PJSC Mostotrest
- Type: Public (PAO)
- Traded as: MCX: MSTT
- Industry: Construction
- Founded: 1930
- Headquarters: Moscow, Russia
- Key people: Evgeny Chibyshev (CEO)
- Products: Infrastructure
- Revenue: $2.61 billion (2016; 2017; 2023; 2024)
- Operating income: $27 million (2016; 2023; 2024)
- Net income: $74.8 million (2016; 2023; 2024)
- Number of employees: 450 (2024)
- Website: www.mostotrest.ru

= Mostotrest =

Russian construction company

Mostotrest (ПАО Мостотрест) is the largest Russian heavy construction company. The company is focused in the construction of roads, rail, bridges and highways and other engineering constructions.

==Activities==
The company is the largest Russian bridge construction company. Since 1930 when the company was founded, Mostotrest has completed over 7,500 infrastructure facilities, including bridges, foot bridges, tunnels and complex transport interchanges. The company its subsidiaries has more than 33,233 employees and operates through 15 branches. In 2022, the company's revenue amounted to 4.8 billion rubles.

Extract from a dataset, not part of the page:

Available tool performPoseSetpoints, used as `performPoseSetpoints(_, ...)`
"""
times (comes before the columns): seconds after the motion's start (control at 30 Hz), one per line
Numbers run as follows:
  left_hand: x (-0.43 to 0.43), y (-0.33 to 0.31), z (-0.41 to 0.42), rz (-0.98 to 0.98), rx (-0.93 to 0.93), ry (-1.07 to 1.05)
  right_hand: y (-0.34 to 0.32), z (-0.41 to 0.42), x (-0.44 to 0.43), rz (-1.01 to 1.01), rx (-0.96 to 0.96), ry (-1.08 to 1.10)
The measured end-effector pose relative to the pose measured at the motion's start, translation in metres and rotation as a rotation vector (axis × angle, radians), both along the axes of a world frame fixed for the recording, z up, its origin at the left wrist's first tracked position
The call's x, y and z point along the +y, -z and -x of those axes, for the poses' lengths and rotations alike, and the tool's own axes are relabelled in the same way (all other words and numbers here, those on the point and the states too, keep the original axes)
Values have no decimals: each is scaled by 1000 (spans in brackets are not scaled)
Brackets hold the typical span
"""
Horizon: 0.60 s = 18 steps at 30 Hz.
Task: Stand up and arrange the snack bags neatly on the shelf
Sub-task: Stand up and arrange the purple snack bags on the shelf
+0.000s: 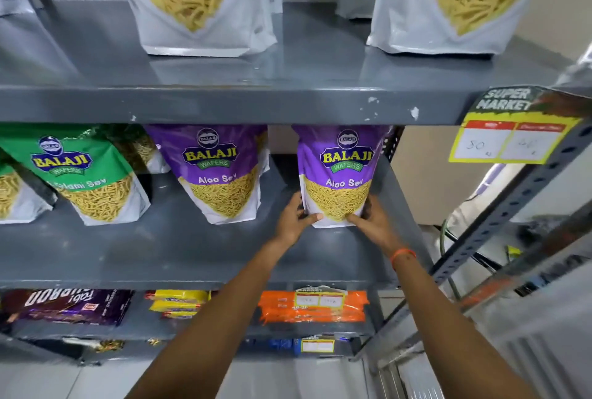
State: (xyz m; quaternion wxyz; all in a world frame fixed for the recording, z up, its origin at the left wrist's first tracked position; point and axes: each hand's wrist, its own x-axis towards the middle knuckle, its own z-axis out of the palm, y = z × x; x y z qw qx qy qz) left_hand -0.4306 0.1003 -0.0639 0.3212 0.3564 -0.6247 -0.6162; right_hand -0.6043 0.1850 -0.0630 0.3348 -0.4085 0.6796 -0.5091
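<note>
A purple Aloo Sev snack bag (339,171) stands upright at the right end of the grey middle shelf (179,251). My left hand (293,219) grips its lower left corner and my right hand (373,222) grips its lower right corner. A second purple Aloo Sev bag (221,174) stands upright to the left, apart from the first. Further left, a green Balaji sev bag (86,174) leans to the left, with another bag (16,193) partly cut off at the frame's edge. Behind them a further bag (141,148) is mostly hidden.
The upper shelf (288,103) carries two white sev bags (198,1) (448,1) standing upright. A yellow price tag (509,135) hangs at the right post. Below, orange packets (310,305), yellow packets (179,302) and a dark purple packet (70,305) lie flat.
</note>
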Motion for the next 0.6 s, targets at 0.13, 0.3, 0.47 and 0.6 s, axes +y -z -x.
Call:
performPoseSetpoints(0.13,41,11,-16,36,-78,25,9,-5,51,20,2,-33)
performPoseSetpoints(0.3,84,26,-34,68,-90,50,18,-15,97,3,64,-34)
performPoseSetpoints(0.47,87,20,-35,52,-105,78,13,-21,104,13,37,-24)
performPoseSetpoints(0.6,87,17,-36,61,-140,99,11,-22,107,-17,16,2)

Mostotrest was awarded construction projects for the 2014 Winter Olympics worth $5.6 billion, and CEO Vladimir Vlasov was awarded a medal by Dmitry Medvedev for the company's work on the Olympics.

==Ownership==
In April 2018, Arkady Rotenberg's Stroyproektholding LLC became the new owner of the company.

As of the end of August 2023, Stroyproektholding owned 97% of the shares of PJSC Mostotrest.

General Director — Evgeny Chibyshev (since February 2025).